Miklós Perényi (born 5 January 1948) is a Hungarian cellist. He was born in Budapest into a musical family and studied at the Franz Liszt Academy of Music in Budapest with Ede Banda and Enrico Mainardi. He continued his studies at the Accademia Nazionale di Santa Cecilia, graduating in 1962. In 1963 he won a prize at the Pablo Casals International Violoncello Competition in Budapest.

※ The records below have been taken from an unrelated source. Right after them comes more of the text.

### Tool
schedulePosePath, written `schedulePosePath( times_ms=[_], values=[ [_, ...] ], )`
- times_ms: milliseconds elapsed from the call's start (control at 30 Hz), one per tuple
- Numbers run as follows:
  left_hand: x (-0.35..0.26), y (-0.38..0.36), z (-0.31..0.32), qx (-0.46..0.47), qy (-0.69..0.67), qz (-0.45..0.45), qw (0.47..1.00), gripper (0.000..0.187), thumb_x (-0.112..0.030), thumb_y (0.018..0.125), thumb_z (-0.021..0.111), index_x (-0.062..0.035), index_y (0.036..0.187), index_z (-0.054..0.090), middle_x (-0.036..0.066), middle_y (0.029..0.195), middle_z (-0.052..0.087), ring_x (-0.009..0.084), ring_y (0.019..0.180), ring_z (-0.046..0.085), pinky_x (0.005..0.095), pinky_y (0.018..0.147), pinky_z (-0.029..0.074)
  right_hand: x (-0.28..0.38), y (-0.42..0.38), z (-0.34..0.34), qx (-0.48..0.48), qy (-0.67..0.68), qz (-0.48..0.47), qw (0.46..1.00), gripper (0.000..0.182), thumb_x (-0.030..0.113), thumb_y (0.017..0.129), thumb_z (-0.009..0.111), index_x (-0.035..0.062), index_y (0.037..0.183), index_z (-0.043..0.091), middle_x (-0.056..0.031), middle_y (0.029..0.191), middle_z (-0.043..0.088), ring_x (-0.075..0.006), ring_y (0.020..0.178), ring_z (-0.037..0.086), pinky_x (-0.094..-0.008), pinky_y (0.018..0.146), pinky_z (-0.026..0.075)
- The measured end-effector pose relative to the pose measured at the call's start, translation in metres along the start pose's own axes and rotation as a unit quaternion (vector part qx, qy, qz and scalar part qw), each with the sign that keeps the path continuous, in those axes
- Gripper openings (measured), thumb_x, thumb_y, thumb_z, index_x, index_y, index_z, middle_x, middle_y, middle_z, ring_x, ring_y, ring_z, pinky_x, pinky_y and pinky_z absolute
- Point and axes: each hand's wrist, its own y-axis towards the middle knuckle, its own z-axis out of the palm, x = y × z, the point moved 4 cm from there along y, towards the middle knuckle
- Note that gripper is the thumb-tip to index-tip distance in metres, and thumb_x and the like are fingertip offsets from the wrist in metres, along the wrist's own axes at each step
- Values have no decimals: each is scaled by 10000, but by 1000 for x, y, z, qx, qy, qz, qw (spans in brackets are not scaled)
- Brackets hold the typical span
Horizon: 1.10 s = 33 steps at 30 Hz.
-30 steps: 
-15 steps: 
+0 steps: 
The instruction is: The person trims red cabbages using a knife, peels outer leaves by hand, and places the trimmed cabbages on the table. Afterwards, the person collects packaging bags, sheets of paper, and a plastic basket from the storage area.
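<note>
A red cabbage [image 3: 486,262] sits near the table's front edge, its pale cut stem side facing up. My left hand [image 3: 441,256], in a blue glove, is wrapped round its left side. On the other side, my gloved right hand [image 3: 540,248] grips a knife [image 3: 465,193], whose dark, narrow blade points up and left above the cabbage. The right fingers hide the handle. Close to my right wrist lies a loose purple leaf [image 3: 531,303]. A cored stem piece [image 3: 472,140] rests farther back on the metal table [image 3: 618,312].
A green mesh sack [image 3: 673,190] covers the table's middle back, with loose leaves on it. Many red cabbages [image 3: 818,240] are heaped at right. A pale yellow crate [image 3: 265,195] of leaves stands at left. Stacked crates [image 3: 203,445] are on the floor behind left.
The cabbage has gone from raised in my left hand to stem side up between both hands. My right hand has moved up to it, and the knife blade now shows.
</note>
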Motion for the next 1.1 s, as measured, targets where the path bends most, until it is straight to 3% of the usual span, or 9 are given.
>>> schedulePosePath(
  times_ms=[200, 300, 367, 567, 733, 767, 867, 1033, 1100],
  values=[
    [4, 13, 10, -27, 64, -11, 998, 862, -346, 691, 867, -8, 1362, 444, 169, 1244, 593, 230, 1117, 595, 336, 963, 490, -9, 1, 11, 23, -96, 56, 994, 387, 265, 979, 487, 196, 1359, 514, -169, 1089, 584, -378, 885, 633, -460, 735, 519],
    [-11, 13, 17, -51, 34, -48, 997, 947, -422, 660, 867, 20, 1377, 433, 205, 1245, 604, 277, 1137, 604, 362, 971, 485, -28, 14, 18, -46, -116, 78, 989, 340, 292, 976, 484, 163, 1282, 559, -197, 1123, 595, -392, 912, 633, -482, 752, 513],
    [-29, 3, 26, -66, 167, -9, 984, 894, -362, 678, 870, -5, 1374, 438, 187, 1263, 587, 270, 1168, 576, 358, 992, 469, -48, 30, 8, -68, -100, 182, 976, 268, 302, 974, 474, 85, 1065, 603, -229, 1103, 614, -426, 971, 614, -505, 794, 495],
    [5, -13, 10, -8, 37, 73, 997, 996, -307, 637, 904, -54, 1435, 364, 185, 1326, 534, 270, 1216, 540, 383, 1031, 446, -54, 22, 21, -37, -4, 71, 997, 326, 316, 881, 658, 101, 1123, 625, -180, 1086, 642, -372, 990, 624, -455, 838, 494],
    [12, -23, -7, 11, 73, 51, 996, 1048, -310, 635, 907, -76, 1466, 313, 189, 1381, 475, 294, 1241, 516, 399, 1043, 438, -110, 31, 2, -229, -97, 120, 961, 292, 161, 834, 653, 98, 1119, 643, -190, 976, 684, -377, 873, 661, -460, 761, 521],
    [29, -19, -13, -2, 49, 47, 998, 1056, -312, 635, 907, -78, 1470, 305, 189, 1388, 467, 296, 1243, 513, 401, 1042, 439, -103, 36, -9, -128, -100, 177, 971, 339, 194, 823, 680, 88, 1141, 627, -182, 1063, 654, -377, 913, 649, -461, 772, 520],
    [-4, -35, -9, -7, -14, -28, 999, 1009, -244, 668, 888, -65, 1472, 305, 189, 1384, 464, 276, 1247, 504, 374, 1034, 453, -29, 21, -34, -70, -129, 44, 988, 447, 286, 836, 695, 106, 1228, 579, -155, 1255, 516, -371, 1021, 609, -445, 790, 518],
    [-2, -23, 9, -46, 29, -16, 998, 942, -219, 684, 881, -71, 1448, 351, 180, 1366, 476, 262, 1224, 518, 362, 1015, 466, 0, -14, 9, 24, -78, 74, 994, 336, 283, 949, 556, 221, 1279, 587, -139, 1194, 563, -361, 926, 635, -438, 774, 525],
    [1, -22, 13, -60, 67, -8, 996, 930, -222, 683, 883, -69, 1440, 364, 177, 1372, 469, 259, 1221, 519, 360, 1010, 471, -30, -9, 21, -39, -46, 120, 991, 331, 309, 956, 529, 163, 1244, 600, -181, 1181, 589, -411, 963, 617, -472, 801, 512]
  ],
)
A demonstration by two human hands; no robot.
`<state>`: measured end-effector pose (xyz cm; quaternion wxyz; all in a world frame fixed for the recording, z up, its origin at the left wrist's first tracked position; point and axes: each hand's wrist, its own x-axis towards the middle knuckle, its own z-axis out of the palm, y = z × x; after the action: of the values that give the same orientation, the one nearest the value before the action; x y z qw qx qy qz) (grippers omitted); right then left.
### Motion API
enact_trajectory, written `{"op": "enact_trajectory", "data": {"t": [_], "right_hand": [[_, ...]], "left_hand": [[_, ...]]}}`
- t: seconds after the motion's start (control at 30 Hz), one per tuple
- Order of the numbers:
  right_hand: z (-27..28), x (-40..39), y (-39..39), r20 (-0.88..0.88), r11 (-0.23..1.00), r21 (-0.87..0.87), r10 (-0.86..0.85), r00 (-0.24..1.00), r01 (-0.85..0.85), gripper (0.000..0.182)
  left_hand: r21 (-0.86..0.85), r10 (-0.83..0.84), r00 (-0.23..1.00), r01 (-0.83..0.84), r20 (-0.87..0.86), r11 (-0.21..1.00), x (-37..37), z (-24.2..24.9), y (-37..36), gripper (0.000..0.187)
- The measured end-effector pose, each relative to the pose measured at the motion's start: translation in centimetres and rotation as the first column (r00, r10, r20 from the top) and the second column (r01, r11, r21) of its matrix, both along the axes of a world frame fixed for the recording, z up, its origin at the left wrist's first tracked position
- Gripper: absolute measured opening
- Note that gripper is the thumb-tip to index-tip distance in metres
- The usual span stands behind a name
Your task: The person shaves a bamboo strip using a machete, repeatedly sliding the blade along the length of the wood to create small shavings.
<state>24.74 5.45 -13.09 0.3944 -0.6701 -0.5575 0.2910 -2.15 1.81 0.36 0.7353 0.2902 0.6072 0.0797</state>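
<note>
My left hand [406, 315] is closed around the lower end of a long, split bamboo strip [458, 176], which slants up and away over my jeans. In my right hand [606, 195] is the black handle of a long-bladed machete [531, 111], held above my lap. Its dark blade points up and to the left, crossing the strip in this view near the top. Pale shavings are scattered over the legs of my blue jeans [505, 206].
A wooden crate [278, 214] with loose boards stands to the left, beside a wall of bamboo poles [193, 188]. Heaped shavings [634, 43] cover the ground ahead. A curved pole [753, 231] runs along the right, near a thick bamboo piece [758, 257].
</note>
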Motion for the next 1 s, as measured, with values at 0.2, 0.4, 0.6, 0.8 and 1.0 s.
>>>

In 1965 and 1966 he studied with Pablo Casals in Zermatt and Puerto Rico and afterward performed at the Marlboro Festival for four consecutive years. In 1974 he became a lecturer and in 1980 a professor at the Ferenc Liszt Academy of Music, but while teaching continued to perform internationally. He has been a regular guest of the Theatre de la Ville in Paris for solo works and chamber music performances.

==Discography==
Perényi's work is available on recordings under the Hungaroton, Quint, Decca, Metropolitan Video and ECM New Series. Selected recordings include:

- Beethoven: Complete Music for Piano and Violoncello by Ludwig van Beethoven, Andras Schiff, and Miklos Perenyi (Audio CD - Sep 28, 2004)
- J.S. Bach/Miklos Perenyi: 6 Suites for Cello Solo - BWV 1007-1012 (DVD - Apr 25, 2006)
- Miklos Perenyi & Dénes Várjon by Perenyi, Varion, Bach, and Britten (Audio CD - Jun 1, 2010)
- Suite No.3 in C, BWV1009: Courante by Miklós Perényi & Dénes Várjon (MP3 Download - Jun 1, 2010)
- Haydn: Cello Concertos 1 & 2 by Miklos Perenyi, Franz Joseph Haydn, Franz Liszt Chamber Orchestra, and János Rolla (Audio CD - Jul 13, 2000)
- Sonata in C, Op.65: Scherzo - pizzicato by Miklós Perényi & Dénes Várjon (MP3 Download - Jun 1, 2010)
- The Instruments Of Classical Music: The Cello by Miklos Perenyi, Ludwig van Beethoven, Antonín Dvořák, and Benjamin Godard (Audio CD - Jun 4, 1990)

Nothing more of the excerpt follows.